Section: Radiobiology and Radioecology.
Received: 02.04.2019; Accepted: 10.10.2019; Published online: 30.11.2019.
PDF Full text (ua)
https://doi.org/10.15407/jnpae2019.03.265

The low doses of X-rays radiation impact on the photoperiodic pathway genes in plants

M. V. Kryvokhyzha*, N. M. Rashydov

Institute of Cell Biology and Genetic Engineering of the National Academy of Sciences of Ukraine, Kyiv, Ukraine

*Corresponding author. E-mail address: krivohizha.marina@gmail.com

Abstract: The effects of small doses of irradiation on the activity of genes of the photoperiodic pathway were studied. The irradiation of 4 week old plants by X-ray radiation at doses of 3, 6, 9 and 15 Gy with a dose rate of 89 cGy/s and photon energy 6 MeV was carried out. The key genes of the photoperiodic path AP1, GI, FT, CO were selected for the study. The gene expression analysis in real time polymerase chain reaction (PCR) was performed. The statistical analysis of the quantitative PCR results was performed using the REST 2009 software.
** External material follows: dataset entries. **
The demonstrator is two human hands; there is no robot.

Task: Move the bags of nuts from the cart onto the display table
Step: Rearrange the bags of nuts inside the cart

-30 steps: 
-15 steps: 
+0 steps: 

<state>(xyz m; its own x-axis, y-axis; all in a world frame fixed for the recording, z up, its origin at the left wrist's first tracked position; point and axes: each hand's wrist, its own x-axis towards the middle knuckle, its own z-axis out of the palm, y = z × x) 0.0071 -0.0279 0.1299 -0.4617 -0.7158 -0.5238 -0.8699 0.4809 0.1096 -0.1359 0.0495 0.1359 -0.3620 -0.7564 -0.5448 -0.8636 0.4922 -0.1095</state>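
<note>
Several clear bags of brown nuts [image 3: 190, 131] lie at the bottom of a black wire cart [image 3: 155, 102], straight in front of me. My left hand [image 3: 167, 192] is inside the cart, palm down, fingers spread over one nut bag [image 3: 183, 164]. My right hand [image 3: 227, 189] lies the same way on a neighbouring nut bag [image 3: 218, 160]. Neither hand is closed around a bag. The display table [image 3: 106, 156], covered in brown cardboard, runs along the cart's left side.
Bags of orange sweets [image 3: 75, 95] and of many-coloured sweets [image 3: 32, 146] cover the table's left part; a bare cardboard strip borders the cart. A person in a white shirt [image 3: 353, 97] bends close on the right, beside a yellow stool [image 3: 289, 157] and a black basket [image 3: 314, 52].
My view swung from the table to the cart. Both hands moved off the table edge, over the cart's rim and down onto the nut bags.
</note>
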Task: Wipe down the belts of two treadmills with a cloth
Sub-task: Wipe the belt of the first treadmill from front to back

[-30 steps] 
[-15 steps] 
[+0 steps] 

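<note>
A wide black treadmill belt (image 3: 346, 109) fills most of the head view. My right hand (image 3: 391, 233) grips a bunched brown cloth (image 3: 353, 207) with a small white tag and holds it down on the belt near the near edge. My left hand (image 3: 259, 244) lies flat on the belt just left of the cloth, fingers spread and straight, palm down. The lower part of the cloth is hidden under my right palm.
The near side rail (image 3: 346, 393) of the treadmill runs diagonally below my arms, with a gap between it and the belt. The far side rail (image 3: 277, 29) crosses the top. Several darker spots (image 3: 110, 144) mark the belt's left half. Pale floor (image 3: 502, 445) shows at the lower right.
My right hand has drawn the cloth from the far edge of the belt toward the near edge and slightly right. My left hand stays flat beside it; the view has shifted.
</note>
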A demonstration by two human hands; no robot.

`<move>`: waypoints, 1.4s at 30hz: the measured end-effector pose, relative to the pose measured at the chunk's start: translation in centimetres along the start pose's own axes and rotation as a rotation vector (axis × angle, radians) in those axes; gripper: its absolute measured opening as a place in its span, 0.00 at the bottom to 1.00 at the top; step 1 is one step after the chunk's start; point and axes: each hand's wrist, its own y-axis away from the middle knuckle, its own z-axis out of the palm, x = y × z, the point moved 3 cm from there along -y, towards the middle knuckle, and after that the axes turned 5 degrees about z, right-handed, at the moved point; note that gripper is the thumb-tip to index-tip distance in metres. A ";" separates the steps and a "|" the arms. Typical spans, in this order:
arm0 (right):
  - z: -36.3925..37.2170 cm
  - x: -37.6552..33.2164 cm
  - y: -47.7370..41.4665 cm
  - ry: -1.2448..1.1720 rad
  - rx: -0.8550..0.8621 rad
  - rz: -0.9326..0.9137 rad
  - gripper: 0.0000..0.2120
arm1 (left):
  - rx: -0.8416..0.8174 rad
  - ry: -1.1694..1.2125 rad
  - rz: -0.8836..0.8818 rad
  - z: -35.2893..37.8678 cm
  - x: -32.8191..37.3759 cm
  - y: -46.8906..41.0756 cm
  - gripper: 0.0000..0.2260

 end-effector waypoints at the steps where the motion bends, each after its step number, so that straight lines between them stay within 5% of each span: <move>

The relative expression was calculated by comparing the time when the experimental and control samples fluorescence curves cross the threshold. The studies indicated that plants irradiated with X rays in a dose up to 15 Gy started the flowering phase earlier then the control group. In addition, the expression of the key flowering genes increased in experimental plants. During the experiments, a nonlinear dependence of the change in the genes expression of the photoperiodic path in plants irradiated with low doses of radiation was found. The reaction from the mechanism of the flowering determination to low doses of radiation is not specific compared with the response to other abiotic stress factors.

Keywords: flowering, small doses, X-ray radiation, photoperiodic path, gene expression, polymerase chain reaction, real-time polymerase chain reaction.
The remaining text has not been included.